Ela acredita que o início da vida profissional pode ser mais difícil quando preconceitos entram em jogo. “Se para muitas jovens já é complicado conseguir a primeira oportunidade, imagina para uma mulher trans.”

Mesmo assim, ela mantém expectativas positivas sobre o futuro. “Eu tenho boas expectativas, mas a gente sabe que o mercado ainda precisa avançar muito quando se fala de inclusão”, pontua.

O cenário

As experiências dessas jovens também encontram eco nos dados do mercado de trabalho. No Brasil, a taxa de desemprego entre mulheres continua maior que a dos homens. Dados do IBGE indicam que cerca de 9,8% das mulheres estão desempregadas, enquanto entre os homens o índice é de 6,5%. Mesmo quando conseguem trabalho, elas continuam recebendo menos. Em média, os salários femininos correspondem a cerca de 80% da remuneração masculina.

Entre os jovens em geral, a entrada no mercado também é desafiadora. O país tem aproximadamente 5,2 milhões de pessoas entre 14 e 24 anos sem emprego, muitas delas mulheres que enfrentam dificuldades para conquistar a primeira oportunidade. Ao mesmo tempo, pesquisas mostram que a geração que chega agora ao mercado traz novas prioridades.

Estudo global da consultoria Deloitte indica que profissionais da chamada geração Z valorizam cada vez mais equilíbrio entre vida pessoal e trabalho, propósito nas atividades profissionais e ambientes respeitosos. A flexibilidade aparece entre as demandas mais citadas, com seis em cada dez jovens dizendo preferir modelos de trabalho menos rígidos. A carreira também é vista como um processo contínuo de aprendizado. Segundo o LinkedIn, 76% consideram essencial desenvolver novas habilidades ao longo da vida.

Competência é pouco

Para Mara Turolla, gerente de Desenvolvimento de Liderança e Head de Diversidade, Equidade e Inclusão da consultoria LHH, entrar no mercado de trabalho hoje exige mais do que competência técnica. Segundo ela, desempenho continua sendo importante, mas não basta para construir uma trajetória profissional consistente.

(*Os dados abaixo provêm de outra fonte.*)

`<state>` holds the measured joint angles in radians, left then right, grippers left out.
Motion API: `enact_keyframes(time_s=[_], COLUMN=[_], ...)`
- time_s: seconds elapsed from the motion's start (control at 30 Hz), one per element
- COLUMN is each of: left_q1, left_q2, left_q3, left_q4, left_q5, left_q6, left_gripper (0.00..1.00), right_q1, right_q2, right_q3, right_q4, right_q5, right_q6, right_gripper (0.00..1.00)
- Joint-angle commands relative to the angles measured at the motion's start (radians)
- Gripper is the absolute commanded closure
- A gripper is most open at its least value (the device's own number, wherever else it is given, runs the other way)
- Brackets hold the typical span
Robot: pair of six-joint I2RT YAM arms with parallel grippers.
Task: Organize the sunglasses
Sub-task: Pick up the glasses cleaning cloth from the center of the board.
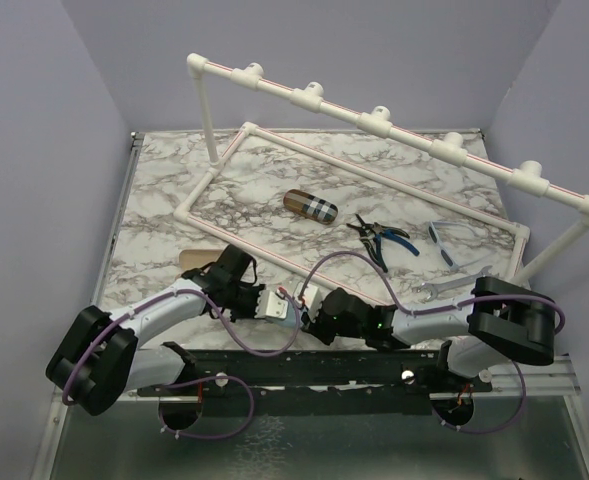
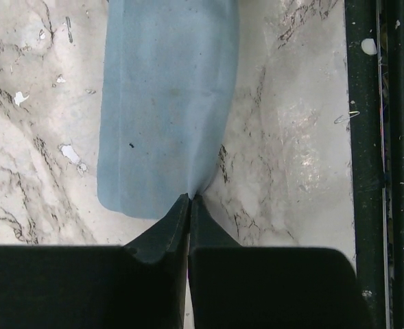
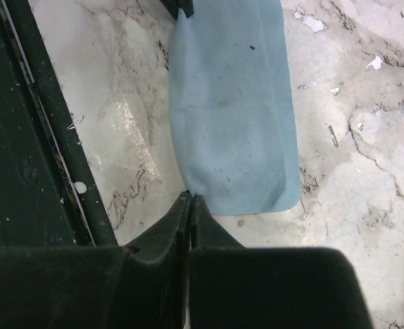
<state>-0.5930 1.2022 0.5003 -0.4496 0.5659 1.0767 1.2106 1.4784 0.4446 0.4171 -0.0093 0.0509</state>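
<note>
the left claw (image 2: 189,199) and right claw (image 3: 189,197) are each pinched closed on opposite ends of a pale blue cloth (image 2: 164,103) lying on the marble bench (image 2: 291,137).

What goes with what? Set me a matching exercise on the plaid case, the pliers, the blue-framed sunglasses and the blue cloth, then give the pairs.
Things:
1. plaid case
2. pliers
3. blue-framed sunglasses
4. pale blue cloth

Descriptions:
a. rightmost of the four in the top view
b. beside the black rail
c. brown, oblong
d. between case and sunglasses

Pairs: 1-c, 2-d, 3-a, 4-b.
</note>
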Motion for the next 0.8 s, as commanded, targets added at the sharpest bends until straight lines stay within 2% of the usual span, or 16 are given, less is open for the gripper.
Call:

“Competência é base e visibilidade é estratégia. Fazer um bom trabalho é o mínimo. Performance é obrigação, não diferencial.”

A especialista explica que comunicar resultados e construir redes de relacionamento são passos importantes para quem está começando a carreira. Quem não aprende a dar visibilidade ao próprio trabalho corre o risco de permanecer invisível dentro das organizações.

Outro ponto essencial é o aprendizado contínuo. Ela alerta que a carreira deixou de ser um percurso linear e passou a funcionar como um portfólio em constante transformação. As mudanças tecnológicas, especialmente a expansão da inteligência artificial, reforçam a necessidade de atualização permanente.

Olhar adiante

Mesmo diante das incertezas, as jovens entrevistadas demonstram um olhar atento e, ao mesmo tempo, esperançoso sobre o futuro. Sabem que o mercado de trabalho está mudando rapidamente e que a trajetória profissional provavelmente será feita de adaptações.

Mas também compartilham uma convicção silenciosa. A de que construir uma carreira não significa apenas conseguir um emprego. Significa encontrar um lugar onde seja possível crescer, ser respeitada e transformar sonhos em caminho.